It seems to me that somehow we have to imagine how all of this is going to play out in the real world. And anything the Government does, for example, needs to really make sense in terms of how these folks' lives are playing out. And so I think maybe one of the things we ought to do is try to either organize either a set of expeditions or a confined set of what you might call townhall meetings with people who have actually lived in the kinds of circumstances that we imagine America's future to be. And I think that would be one suggestion that I have, and I'd kind of like to be a part of that, if you don't mind. [Laughter]

But anyway, I think about this all the time, because I always think about how we can— and Dr. Franklin and I talked about this the first time we visited—how we finish our sort of unfinished business and still recognize that time is not waiting for us and our children are being thrown into a world that is radically different. So that might be one way to proceed. I think we might learn a great deal if you could get some of these children and maybe even some of their parents together and have an honest talk about how the kids are doing in the schools, how the parents are doing in the workplace and in the larger society, and what that tells us about where we need to go in the future.

[Chairman Franklin commented that board members had found an enormous number of experiments already going on in various parts of the country that might be helpful.]

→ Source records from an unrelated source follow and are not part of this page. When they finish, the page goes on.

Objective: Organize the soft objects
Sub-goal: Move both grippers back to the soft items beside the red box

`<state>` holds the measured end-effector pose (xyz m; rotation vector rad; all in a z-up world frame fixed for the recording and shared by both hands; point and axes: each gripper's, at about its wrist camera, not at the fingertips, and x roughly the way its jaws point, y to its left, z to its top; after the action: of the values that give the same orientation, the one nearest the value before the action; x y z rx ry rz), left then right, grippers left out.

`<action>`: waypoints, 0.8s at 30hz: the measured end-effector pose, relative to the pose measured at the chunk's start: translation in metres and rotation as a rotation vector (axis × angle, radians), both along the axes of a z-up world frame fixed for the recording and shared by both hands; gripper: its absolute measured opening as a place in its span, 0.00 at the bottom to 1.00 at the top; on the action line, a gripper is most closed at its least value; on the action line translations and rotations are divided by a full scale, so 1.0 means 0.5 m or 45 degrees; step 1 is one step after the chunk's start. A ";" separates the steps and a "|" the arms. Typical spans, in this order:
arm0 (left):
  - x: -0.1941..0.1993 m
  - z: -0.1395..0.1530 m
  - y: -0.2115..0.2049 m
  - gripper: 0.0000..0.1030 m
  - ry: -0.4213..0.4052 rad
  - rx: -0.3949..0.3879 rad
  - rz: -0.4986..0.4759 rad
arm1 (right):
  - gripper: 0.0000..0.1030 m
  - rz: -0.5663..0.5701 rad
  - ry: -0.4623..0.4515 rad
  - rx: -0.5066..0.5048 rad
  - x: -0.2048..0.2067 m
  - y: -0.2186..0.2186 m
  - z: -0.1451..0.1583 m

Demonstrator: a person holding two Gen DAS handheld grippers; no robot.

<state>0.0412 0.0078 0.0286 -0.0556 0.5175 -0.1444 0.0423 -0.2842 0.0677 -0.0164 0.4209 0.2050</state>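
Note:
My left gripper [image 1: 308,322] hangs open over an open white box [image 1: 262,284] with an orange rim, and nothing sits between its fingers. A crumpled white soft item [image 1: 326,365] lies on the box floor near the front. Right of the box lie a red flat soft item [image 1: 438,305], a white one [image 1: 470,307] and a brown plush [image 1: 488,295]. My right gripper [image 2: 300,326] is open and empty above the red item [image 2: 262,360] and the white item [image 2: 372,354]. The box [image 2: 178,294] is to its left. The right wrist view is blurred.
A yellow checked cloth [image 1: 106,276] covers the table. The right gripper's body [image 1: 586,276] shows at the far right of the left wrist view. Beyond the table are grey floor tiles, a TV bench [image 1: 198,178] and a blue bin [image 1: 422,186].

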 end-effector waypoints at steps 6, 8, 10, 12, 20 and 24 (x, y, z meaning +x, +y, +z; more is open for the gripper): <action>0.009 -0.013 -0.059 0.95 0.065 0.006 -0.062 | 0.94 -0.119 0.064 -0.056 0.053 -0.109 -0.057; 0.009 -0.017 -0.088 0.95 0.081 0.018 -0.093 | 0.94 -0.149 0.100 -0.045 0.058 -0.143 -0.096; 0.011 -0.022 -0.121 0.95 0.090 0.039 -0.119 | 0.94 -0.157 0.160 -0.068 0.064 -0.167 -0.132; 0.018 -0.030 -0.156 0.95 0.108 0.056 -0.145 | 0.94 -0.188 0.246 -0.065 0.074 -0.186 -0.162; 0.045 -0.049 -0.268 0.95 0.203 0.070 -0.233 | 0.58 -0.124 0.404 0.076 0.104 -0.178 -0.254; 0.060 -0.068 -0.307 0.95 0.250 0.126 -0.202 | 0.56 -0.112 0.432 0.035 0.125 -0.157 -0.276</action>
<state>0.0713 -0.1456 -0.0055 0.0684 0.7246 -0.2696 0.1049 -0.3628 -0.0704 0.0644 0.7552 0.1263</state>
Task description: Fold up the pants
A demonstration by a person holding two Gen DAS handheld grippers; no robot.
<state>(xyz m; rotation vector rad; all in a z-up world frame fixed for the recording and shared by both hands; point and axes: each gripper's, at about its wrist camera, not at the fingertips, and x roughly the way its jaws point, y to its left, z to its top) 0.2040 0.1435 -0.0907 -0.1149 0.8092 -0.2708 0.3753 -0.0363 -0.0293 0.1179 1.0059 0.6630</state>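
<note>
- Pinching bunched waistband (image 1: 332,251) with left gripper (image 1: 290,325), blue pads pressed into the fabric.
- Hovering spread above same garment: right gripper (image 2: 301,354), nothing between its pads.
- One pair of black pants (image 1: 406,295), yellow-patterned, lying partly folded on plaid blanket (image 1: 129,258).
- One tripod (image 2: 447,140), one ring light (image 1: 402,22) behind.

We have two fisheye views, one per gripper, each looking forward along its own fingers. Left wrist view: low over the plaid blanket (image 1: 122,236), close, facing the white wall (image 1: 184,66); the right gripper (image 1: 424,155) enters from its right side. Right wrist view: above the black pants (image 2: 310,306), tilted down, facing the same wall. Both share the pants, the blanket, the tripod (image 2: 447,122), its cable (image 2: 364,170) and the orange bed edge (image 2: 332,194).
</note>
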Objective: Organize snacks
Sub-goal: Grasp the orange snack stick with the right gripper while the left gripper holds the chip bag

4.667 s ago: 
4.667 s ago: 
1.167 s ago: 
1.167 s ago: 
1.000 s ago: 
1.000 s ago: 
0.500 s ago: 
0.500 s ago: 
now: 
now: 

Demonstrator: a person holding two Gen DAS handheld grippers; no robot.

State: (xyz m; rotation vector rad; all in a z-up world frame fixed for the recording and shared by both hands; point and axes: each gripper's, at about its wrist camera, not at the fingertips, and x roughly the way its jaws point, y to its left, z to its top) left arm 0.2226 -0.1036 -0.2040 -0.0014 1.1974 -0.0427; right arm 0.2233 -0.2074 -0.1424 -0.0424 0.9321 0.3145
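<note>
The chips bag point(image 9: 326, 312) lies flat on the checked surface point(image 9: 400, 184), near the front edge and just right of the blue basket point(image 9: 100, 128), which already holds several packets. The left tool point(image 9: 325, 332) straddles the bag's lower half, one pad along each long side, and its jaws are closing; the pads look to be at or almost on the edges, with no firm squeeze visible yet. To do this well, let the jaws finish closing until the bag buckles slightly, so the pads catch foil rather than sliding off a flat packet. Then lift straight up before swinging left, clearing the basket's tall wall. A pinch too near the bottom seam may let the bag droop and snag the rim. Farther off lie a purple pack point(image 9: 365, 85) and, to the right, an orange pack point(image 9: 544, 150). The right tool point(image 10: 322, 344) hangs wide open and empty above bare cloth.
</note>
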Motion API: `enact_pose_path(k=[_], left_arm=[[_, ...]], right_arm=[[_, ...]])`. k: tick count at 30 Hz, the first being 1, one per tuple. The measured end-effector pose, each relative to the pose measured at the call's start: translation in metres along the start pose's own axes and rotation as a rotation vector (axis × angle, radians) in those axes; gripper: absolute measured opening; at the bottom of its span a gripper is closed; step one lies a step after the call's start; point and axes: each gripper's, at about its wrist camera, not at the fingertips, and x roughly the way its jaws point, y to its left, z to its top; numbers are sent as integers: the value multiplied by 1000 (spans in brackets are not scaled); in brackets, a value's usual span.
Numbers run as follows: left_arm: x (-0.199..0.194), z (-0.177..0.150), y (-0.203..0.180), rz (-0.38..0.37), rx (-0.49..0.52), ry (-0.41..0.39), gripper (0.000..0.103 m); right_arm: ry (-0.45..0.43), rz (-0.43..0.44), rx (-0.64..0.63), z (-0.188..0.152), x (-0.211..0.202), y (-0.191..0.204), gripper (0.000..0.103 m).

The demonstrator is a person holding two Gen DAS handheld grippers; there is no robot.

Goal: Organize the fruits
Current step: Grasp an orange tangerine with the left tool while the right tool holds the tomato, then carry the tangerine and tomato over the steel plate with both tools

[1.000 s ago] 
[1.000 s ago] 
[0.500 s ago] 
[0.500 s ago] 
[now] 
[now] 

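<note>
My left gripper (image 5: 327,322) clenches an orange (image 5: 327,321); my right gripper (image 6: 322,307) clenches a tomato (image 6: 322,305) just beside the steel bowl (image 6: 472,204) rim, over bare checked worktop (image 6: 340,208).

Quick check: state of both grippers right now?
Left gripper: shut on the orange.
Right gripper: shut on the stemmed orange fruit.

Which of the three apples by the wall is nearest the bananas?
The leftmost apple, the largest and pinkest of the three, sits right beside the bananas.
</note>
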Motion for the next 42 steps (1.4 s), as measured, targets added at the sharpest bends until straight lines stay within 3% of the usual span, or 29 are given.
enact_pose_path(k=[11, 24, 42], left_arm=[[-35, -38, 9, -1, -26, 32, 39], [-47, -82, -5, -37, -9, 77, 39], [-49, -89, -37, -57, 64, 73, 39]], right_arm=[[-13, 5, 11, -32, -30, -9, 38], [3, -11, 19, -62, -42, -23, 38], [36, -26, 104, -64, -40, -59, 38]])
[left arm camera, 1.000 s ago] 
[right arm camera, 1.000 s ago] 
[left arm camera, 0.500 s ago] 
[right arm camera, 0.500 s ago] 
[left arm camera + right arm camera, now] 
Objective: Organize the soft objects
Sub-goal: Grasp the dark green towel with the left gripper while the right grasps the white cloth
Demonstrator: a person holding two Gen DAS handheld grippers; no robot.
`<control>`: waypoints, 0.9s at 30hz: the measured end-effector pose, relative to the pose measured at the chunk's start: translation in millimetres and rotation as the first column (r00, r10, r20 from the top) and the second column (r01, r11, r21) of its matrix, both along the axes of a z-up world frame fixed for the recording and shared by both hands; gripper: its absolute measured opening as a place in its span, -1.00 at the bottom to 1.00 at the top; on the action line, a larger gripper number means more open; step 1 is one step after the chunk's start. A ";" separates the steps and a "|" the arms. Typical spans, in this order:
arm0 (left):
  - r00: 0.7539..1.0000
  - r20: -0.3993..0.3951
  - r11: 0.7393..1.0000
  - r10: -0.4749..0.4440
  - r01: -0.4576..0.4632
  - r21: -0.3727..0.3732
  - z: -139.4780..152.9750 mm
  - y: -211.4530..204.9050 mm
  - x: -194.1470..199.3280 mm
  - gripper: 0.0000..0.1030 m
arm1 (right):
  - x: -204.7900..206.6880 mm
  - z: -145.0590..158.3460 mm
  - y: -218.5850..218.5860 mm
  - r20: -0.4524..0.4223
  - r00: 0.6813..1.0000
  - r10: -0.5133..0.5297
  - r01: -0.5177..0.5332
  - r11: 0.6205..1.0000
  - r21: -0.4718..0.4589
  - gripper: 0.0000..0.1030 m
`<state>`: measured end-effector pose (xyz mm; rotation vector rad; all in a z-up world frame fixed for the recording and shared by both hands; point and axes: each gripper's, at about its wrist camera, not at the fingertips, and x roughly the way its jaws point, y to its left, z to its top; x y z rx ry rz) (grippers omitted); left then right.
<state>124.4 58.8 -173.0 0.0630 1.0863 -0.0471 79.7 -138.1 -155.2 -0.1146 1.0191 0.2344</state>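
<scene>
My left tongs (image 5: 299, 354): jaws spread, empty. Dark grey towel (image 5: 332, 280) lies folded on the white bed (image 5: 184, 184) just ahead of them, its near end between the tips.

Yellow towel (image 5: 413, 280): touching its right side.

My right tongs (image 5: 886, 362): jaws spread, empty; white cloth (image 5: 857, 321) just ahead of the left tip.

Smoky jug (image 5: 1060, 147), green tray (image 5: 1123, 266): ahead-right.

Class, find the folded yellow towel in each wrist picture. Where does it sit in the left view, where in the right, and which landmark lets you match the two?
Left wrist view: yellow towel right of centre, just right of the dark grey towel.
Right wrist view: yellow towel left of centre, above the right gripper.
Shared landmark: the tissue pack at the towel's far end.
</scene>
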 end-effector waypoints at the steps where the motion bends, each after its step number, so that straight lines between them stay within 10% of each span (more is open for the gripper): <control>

The President. One of the things that I believe this group should strongly consider doing is actually publishing a kind of a compendium of those local efforts with a brief description of how they work, who the leader is, and how you can contact those people and let—one of the things we're trying to do is to replicate what works around the country. And I think that it's obvious that when people have challenges and problems, they're not going to sit around waiting for some—for the President or a national body or anybody else to start talking about it.

So what I would recommend is that one of the things we consider doing is trying to, without pretending to be exhaustive, take—I don't know—20, 50, 100 of the things that you believe work the best, get a brief description of them, have a person who can be contacted, ask them if they would mind our promoting them, and find a way to publish it and widely disseminate this around the Nation so that we can generate more interest among more people in, if not copying, at least adapting what has worked to places where there aren't such efforts going on.

Chairman Franklin. I think that our Executive Director already has some plans in that regard. Judy Winston is planning some how-to kits and various things like that.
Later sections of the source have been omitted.